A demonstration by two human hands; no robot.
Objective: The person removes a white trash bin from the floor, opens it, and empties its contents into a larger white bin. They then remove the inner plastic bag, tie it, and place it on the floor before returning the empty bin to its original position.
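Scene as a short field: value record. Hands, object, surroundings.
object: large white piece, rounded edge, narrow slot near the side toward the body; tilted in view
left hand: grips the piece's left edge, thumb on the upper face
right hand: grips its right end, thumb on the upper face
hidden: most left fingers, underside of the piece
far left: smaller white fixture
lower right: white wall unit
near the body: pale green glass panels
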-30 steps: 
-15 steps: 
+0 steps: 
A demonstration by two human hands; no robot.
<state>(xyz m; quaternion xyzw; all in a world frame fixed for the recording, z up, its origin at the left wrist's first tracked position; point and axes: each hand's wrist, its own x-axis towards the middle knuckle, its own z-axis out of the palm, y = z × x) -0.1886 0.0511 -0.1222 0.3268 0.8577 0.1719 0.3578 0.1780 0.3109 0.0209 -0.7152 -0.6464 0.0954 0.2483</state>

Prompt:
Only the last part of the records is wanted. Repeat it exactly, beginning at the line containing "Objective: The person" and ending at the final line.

Result of the exercise:
Objective: The person removes a white trash bin from the floor, opens it, and empties its contents into a larger white bin. They then remove the inner plastic bag, tie it, and place it on the floor before returning the empty bin to its original position.
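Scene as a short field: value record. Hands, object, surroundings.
object: large white piece, rounded edge, narrow slot near the side toward the body; tilted in view
left hand: grips the piece's left edge, thumb on the upper face
right hand: grips its right end, thumb on the upper face
hidden: most left fingers, underside of the piece
far left: smaller white fixture
lower right: white wall unit
near the body: pale green glass panels
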-30 steps: 
-15 steps: 
+0 steps: 
A demonstration by two human hands; no robot.
<state>(xyz m; quaternion xyzw; all in a world frame fixed for the recording, z up, its origin at the left wrist's first tracked position; point and axes: each hand's wrist, its own x-axis towards the middle knuckle, its own z-axis out of the palm, y = z × x) -0.1886 0.0511 -0.1222 0.3268 0.8577 0.1719 0.3578 0.1780 0.3109 0.0209 -0.7152 -0.6464 0.0954 0.2483</state>

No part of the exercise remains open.